*What the task asks*
Output the material exactly, line by line.

--- --- ---

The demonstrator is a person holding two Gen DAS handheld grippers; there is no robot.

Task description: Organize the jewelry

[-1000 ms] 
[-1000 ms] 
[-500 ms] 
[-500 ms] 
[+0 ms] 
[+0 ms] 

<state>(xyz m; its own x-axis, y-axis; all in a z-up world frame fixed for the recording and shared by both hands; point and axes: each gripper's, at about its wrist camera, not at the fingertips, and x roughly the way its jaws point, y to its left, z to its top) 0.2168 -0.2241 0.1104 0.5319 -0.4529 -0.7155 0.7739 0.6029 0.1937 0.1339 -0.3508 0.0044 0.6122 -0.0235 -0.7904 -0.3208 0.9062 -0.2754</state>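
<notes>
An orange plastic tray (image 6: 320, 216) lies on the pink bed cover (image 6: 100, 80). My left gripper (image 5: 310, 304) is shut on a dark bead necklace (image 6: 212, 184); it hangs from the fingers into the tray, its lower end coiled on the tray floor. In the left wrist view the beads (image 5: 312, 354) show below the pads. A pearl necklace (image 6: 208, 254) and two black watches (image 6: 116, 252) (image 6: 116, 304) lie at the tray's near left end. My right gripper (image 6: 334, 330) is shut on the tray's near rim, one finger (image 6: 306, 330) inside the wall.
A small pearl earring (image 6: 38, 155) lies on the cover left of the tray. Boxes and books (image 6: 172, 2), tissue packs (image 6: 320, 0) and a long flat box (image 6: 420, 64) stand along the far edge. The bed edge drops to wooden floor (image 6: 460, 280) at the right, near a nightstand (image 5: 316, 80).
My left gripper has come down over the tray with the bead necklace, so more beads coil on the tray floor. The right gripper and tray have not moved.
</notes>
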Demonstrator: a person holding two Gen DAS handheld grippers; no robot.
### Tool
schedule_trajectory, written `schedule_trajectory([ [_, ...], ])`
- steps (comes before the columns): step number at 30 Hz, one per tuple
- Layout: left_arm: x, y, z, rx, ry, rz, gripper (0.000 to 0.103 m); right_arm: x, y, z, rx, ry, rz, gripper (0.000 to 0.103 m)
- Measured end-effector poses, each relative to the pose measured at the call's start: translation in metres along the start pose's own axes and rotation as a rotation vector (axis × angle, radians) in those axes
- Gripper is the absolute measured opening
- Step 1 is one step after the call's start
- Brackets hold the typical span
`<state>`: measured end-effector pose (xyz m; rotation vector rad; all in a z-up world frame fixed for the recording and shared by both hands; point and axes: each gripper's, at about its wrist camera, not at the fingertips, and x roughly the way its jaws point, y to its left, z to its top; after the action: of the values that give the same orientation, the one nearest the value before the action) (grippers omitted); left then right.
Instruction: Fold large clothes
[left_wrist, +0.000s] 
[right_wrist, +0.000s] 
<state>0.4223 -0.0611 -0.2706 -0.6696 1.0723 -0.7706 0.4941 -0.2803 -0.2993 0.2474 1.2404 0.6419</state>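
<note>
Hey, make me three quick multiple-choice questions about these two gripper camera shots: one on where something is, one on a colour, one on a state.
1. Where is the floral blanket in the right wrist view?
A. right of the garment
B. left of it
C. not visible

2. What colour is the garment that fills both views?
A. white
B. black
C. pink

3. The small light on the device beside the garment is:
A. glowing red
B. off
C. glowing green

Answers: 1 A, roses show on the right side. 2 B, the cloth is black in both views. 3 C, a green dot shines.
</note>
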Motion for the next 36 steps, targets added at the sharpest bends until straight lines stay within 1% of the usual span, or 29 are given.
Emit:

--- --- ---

*Your solution*
The demonstrator is a person holding two Gen DAS handheld grippers; there is no robot.

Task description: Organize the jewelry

[-1000 ms] 
[-1000 ms] 
[-500 ms] 
[-500 ms] 
[+0 ms] 
[+0 ms] 

<state>(xyz m; its own x-axis, y-axis; all in a z-up world frame fixed for the recording and shared by both hands; point and axes: each gripper's, at about its wrist camera, not at the fingertips, and x roughly the way its jaws point, y to its left, z to its top) 0.2168 -0.2241 0.1104 0.5319 -0.4529 -0.7155 0.7739 0.6029 0.1937 0.1339 -0.3508 0.0044 0.6122 -0.0235 -0.7904 -0.3208 0.9062 -0.2754</state>
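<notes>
An orange plastic tray (image 6: 320, 216) lies on the pink bed cover (image 6: 100, 80). My left gripper (image 5: 310, 304) is shut on a dark bead necklace (image 6: 212, 184); it hangs from the fingers into the tray, its lower end coiled on the tray floor. In the left wrist view the beads (image 5: 312, 354) show below the pads. A pearl necklace (image 6: 208, 254) and two black watches (image 6: 116, 252) (image 6: 116, 304) lie at the tray's near left end. My right gripper (image 6: 334, 330) is shut on the tray's near rim, one finger (image 6: 306, 330) inside the wall.
A small pearl earring (image 6: 38, 155) lies on the cover left of the tray. Boxes and books (image 6: 172, 2), tissue packs (image 6: 320, 0) and a long flat box (image 6: 420, 64) stand along the far edge. The bed edge drops to wooden floor (image 6: 460, 280) at the right, near a nightstand (image 5: 316, 80).
My left gripper has come down over the tray with the bead necklace, so more beads coil on the tray floor. The right gripper and tray have not moved.
</notes>
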Demonstrator: a person holding two Gen DAS handheld grippers; no robot.
### Tool
schedule_trajectory, written `schedule_trajectory([ [_, ...], ])`
- steps (comes before the columns): step number at 30 Hz, one per tuple
- Layout: left_arm: x, y, z, rx, ry, rz, gripper (0.000 to 0.103 m); right_arm: x, y, z, rx, ry, rz, gripper (0.000 to 0.103 m)
- Measured end-effector poses, each relative to the pose measured at the call's start: translation in metres along the start pose's own axes and rotation as a rotation vector (axis × angle, radians) in those axes
- Gripper is the absolute measured opening
- Step 1 is one step after the call's start
- Brackets hold the typical span
`<state>`: measured end-effector pose (xyz m; rotation vector rad; all in a z-up world frame fixed for the recording and shared by both hands; point and axes: each gripper's, at about its wrist camera, not at the fingertips, and x roughly the way its jaws point, y to its left, z to its top; after the action: of the values that give the same orientation, the one nearest the value before the action) (grippers omitted); left then right.
Instruction: Fold large clothes
[left_wrist, +0.000s] 
[right_wrist, +0.000s] 
<state>0.4223 -0.0611 -0.2706 -0.6696 1.0723 -0.7706 0.4941 -0.2803 -0.2993 0.2474 1.2404 0.6419</state>
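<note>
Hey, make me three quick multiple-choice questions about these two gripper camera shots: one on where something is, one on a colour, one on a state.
1. Where is the floral blanket in the right wrist view?
A. right of the garment
B. left of it
C. not visible

2. What colour is the garment that fills both views?
A. white
B. black
C. pink

3. The small light on the device beside the garment is:
A. glowing red
B. off
C. glowing green

Answers: 1 A, roses show on the right side. 2 B, the cloth is black in both views. 3 C, a green dot shines.
</note>
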Motion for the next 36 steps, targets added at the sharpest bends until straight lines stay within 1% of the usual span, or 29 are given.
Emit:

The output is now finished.